This past Thursday night I was invited by the lovely Lexi to accompany her and her sister, Ginna, to a benefit reading that supposedly had to do with a comic book store that's set to open on Seventh Avenue. For those of you not in the know, Seventh Avenue in Brooklyn is that noxious area that every neighborhood has that is pretty much equivalent to an overpriced tourist trap filled with Starbuck's coffee outlets, mostly-bad ethnic restaurants and neuveau riche yuppie fuckheads and their equally obnoxious gaggles of squalling ankle-biters. It reminds me of what Main Street in my hometown is like, and that ain't good.
So the sisters, my buddy Hughes and I went to this gigantic church to witness the proceedings, but imagine our horror when we found out that it was actually a gathering of famed literature writers who would be reading from their acclaimed works. Now I love to read, hell, you simply can't stop me from reading! But every single time that I've attempted to read what people consider to be "literature" I've been burned by page after page of overwritten horseshit that usually makes no sense and is in some way supposed to be "deep." As far as I'm concerned, there is still legitimate literature out there that has been written since the late 1960's. but too much of what I've experienced just doesn't get through to me. Now that you know that, you can imagine what a bowel-searing agony this was for myself and my compatriots.

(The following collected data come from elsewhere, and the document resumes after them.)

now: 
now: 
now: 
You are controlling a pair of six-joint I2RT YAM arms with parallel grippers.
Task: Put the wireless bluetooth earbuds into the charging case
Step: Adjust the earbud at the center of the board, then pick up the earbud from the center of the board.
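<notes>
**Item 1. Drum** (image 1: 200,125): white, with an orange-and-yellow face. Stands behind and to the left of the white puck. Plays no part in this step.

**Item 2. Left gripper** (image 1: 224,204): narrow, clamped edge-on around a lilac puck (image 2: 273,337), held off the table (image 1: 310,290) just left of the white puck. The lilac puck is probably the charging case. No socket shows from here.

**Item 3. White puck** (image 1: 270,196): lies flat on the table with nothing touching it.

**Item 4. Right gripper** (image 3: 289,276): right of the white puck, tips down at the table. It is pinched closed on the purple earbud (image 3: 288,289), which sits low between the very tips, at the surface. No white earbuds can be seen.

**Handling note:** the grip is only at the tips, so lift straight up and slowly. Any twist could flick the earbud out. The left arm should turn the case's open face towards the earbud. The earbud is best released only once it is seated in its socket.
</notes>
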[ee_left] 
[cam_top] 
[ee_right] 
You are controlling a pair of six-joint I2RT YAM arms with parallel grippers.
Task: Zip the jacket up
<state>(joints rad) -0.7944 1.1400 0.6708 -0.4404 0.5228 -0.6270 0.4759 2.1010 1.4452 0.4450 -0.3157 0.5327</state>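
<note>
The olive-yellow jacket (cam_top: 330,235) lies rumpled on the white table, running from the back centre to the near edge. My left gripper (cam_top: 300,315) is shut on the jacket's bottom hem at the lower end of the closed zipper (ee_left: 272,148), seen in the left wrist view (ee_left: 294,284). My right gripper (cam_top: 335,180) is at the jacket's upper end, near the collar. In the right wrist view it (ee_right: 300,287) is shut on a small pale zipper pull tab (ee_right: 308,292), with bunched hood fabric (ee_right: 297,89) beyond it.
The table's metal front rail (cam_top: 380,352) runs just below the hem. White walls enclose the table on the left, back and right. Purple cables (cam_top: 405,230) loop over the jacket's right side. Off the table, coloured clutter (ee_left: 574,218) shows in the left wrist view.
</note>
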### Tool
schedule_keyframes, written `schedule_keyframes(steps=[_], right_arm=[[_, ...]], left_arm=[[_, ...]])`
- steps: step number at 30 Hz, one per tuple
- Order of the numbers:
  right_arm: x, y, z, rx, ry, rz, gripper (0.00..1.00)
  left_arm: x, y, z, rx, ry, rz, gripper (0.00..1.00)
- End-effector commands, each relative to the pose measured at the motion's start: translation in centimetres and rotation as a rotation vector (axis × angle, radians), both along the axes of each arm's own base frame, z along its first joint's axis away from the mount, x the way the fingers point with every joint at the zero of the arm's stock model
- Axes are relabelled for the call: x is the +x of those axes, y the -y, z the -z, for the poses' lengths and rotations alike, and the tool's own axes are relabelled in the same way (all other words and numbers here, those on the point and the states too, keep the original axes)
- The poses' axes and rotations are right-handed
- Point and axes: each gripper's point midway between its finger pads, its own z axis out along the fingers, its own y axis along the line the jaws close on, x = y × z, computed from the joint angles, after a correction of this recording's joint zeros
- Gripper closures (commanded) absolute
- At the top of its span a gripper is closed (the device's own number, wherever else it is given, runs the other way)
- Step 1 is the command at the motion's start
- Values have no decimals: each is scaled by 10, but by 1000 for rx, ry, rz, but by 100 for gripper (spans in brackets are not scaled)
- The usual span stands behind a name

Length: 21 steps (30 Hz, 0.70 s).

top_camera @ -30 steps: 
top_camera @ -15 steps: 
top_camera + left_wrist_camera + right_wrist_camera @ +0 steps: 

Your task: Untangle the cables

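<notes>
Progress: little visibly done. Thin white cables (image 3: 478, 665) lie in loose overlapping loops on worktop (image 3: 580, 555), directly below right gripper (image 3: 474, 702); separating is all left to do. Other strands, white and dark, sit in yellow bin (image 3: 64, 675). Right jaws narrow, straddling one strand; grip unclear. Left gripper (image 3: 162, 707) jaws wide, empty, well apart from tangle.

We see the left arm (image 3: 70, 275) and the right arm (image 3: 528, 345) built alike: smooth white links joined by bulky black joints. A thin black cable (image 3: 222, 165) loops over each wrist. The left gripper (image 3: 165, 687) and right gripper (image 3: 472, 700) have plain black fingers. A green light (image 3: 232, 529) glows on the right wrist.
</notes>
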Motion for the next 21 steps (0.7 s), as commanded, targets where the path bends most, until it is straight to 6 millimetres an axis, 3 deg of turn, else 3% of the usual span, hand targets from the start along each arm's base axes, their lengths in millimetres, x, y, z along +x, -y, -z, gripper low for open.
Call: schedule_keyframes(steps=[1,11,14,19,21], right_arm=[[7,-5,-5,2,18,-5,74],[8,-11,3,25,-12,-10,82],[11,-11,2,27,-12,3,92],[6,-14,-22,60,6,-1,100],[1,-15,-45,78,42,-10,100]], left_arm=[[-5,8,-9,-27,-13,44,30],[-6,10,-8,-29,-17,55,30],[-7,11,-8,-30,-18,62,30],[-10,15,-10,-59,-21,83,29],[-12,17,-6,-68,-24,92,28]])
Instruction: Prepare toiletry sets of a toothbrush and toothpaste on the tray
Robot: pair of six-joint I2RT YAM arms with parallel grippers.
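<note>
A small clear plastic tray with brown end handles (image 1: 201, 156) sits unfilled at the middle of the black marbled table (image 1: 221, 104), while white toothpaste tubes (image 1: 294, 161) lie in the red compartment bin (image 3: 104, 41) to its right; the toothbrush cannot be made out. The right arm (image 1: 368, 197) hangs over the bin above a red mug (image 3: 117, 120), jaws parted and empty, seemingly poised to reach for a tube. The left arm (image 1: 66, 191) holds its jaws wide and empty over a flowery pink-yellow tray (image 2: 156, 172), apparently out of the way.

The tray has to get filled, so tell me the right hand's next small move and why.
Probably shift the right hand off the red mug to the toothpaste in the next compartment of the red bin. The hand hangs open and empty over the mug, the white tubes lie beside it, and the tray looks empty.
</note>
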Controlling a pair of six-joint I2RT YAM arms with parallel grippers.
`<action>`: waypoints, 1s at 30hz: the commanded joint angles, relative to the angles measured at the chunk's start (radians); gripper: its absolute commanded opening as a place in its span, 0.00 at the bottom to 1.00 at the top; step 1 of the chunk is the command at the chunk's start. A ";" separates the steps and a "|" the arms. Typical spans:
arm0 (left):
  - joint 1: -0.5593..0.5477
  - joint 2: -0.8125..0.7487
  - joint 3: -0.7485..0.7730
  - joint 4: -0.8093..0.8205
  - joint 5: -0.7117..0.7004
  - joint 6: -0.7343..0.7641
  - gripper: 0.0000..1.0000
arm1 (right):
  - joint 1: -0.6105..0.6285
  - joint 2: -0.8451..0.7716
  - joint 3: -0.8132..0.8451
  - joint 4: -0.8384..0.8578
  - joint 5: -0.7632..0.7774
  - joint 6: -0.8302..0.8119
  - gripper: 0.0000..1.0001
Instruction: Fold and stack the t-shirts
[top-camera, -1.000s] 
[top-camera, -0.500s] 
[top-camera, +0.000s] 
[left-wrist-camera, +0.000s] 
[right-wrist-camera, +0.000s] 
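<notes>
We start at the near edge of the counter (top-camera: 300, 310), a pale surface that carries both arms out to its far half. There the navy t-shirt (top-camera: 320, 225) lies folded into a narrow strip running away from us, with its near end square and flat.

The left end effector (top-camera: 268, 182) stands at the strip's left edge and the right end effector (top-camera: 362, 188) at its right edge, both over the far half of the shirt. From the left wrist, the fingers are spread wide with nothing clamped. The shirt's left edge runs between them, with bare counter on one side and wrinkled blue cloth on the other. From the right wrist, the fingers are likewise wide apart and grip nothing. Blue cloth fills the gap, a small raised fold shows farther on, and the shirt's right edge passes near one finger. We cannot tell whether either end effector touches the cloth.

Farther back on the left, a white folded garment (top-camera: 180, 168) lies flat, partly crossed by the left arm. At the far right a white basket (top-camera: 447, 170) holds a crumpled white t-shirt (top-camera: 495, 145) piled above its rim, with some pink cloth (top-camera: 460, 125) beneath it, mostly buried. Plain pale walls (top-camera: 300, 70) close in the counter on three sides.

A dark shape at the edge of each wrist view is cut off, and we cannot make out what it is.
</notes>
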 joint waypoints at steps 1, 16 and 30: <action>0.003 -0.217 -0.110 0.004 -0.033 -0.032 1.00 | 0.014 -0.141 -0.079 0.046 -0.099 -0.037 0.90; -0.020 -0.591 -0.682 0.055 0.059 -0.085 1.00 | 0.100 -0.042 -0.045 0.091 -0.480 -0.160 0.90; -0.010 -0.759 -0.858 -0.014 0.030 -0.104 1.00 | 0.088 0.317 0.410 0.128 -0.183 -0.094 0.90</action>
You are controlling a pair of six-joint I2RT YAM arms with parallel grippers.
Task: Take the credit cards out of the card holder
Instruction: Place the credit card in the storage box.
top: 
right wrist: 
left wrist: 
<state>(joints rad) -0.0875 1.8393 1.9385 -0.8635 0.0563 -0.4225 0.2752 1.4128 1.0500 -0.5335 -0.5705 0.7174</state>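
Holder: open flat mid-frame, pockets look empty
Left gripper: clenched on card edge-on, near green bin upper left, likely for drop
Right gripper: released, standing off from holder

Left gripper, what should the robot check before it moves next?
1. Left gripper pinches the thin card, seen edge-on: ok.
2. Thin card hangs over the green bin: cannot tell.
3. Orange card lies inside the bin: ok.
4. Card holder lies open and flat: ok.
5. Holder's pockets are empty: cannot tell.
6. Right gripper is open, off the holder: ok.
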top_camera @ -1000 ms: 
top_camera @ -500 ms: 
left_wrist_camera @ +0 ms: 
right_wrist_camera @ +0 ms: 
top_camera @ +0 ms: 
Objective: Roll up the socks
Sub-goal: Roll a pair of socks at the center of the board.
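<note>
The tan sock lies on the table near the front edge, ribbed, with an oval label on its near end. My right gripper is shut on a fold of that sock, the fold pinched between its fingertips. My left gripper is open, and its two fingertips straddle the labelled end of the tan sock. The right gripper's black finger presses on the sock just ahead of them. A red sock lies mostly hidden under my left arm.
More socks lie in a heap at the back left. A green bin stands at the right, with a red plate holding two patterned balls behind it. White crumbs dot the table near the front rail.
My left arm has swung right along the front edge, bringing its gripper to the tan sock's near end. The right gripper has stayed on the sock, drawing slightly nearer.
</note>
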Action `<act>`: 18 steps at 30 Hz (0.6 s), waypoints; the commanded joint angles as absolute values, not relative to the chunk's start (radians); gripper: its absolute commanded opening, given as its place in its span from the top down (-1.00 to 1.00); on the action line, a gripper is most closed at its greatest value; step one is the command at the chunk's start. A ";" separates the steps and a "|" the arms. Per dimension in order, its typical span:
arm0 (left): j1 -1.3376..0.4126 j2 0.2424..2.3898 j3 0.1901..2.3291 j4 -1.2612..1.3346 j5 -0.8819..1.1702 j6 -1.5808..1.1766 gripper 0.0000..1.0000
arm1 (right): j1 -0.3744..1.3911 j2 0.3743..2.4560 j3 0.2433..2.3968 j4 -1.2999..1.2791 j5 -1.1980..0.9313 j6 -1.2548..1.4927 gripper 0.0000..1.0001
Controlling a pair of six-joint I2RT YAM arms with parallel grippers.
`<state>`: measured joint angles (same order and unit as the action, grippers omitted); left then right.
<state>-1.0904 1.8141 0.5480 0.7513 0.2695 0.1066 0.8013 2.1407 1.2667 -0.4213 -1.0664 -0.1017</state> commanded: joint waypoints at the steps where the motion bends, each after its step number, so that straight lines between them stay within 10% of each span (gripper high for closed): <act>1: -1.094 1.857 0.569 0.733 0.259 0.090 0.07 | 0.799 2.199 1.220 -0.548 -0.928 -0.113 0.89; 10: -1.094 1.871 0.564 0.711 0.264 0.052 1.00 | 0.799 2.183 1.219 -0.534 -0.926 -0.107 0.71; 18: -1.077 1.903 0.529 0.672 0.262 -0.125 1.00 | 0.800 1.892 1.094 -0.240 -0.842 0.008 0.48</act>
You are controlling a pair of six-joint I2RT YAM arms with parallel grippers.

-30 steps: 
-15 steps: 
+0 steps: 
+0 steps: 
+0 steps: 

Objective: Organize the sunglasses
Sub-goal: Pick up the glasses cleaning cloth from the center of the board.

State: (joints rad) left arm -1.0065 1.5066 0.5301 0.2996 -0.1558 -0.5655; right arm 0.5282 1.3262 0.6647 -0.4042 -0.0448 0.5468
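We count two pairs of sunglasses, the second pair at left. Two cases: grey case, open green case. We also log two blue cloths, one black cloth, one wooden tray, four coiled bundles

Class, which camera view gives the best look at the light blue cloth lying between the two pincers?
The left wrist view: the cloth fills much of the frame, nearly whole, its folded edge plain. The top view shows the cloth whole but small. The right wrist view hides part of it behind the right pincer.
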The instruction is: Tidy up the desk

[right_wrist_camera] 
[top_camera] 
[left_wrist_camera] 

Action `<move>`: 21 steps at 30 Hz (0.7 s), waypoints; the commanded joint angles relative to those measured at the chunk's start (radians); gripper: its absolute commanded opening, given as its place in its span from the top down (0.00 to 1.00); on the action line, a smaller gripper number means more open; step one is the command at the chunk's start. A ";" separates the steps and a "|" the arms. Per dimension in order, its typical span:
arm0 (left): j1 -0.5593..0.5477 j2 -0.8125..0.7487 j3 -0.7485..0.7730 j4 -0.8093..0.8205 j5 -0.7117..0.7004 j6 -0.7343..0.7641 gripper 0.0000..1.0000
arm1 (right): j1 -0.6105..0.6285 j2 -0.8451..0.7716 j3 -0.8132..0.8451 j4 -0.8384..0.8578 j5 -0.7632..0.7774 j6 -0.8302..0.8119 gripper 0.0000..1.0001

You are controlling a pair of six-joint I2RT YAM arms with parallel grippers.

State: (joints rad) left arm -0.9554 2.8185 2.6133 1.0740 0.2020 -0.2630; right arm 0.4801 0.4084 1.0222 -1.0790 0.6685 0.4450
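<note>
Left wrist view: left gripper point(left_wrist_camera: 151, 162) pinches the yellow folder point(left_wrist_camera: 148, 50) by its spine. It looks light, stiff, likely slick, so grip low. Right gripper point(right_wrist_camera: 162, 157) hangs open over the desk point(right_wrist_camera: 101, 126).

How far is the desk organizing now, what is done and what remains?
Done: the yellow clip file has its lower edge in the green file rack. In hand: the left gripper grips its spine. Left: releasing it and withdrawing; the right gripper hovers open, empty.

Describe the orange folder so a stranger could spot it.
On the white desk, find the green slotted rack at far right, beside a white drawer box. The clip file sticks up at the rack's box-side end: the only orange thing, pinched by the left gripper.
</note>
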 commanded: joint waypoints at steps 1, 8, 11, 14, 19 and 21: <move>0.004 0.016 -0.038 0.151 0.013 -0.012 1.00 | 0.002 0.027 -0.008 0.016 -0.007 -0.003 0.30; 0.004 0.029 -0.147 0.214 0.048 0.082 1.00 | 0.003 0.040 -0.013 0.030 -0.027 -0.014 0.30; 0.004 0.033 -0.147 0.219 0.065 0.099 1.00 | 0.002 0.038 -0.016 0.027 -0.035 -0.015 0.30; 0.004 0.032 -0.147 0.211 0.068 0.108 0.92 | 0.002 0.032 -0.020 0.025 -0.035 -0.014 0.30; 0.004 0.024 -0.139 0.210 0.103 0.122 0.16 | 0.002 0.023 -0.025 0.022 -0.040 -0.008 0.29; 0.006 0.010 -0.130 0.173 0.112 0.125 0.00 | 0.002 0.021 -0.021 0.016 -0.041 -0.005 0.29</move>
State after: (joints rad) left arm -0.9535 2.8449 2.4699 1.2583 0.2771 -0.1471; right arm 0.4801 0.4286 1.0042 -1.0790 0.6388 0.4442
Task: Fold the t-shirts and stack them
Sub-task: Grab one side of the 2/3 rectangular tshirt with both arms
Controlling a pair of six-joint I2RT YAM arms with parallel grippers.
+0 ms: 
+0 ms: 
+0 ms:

The evening lurched to a start with the news that the original emcee was unable to attend due to a family emergency (I'm betting he came to his senses and got the hell out of Dodge), so we were instead treated to rambling speeches and introductions provided by the head of a children's' after school reading program who had absolutely no idea of how to speak publicly. His litany of "ums," "ers" and extemporized attempts at fostering interest in the program segued into a nausea-inducing promo video that would instill dread in any potential enrollee. Images of the program's "pirate store" brought up uncomfortable associations with a pedophilic fantasy setup. Disturbingly, this establishment bears an endorsement from David Byrne himself. The former Talking Heads frontman even showed up for the event and looked like he had just eaten an entire bag of Psilocybin mushrooms, his completely silver hair only adding to his acid-casualty chic.
After the video concluded, the first author smugly took the podium and regaled us with a short story that apparently had something to do with a writer's attempts at getting a spec script sold to Hollywood, delivered in a style reminiscent of a police-blotter report. Each event in the narrative was headed with a letter of the alphabet for reasons that completely eluded those in attendance, and it didn't help that the author interrupted his own reading to assure the audience that the piece was funny the first time he read it, so it was okay for us to laugh (I've got news for him: my friends and I were waaaaaay ahead of his suggestion). At this point I began to mime loading bullets into the chamber of a revolver and blowing my brains out, followed immediately by my stirring reenactment of a disgraced samurai ritually disemboweling himself. Lexi then leaned over and asked me "Is this the kind of thing that makes you wish you'd brought a gun?"
Then the next writer showed up (after a ludicrous intro in which the emcee gushed about the author's genius, in which he described a scene from a book that included a homosexual rape of Richard Nixon, which he felt was an important statement in the present political climate), some old fart who looked like a failed gene-splicing of Thomas Edison and Orville Redenbacher. This guy pretentiously droned on and on about something that had to do with a sorceress (I think), a downtrodden woman, ensorcelled brothers who take on the form of birds, blah blah blah. During all of this, I got up to take a much needed leak and was amused to see that various audience members were passed out asleep in the pews, some fully reclined and snoring. I also encountered a father who was walking out with his eight-year-old sons who were clearly bored by all of this bullshit; when asked if he was also in search of the restroom, the father said that he was instead searching for the patience that eight-year-olds did not possess. Upon having shaken hands with the unemployed, I regained my seat in time to hear the writer go on about "donkey rectums." At that point, Lexi conferred with her sister and decided that at the next smattering of applause we would leave and hit the local pub. When the applause began, we lit out of there faster than Kunta Kinte being chased out of a Merle Haggard concert.
We had nearly escaped among a small throng of like-minded victims when we ran into the event organizers (co-workers of Lexi's) and David "shroom-head" Byrne. They recognized Lexi and looked at her like they'd just caught her fucking a German Shepherd. But what the fuck were they looking at anyway? They were just walking in themselves, probably from hanging out at the pub or smoking bonghits in back of the Key Food supermarket just up the block. It took every bit of resolve I had to keep my promise to Lex and not call Byrne a douchebag to his face for nearly all of his post "Remain In Light" output (I cut him slack for his "Wicked Little Doll" teamup with Devo, but that's about it). Ah, well...sometimes one has to suffer for art.